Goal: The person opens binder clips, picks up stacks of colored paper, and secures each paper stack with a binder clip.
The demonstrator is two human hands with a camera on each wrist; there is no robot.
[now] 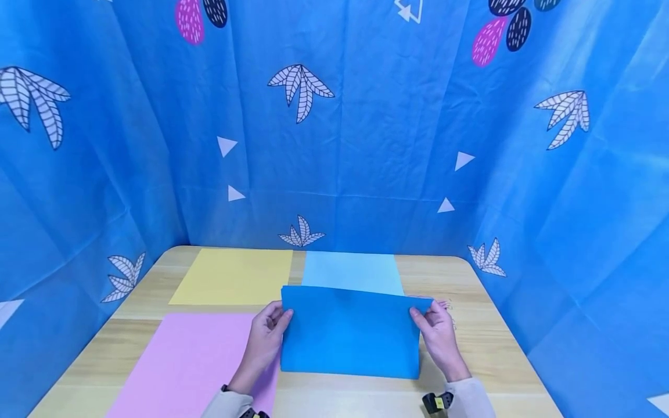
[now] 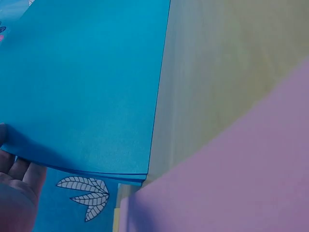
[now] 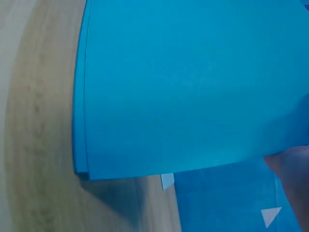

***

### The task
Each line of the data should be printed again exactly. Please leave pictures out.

### Answer area
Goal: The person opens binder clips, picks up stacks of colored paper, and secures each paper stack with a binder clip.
The demonstrator is two human hands with a camera on each wrist; there is no robot.
[now] 
[now] 
[now] 

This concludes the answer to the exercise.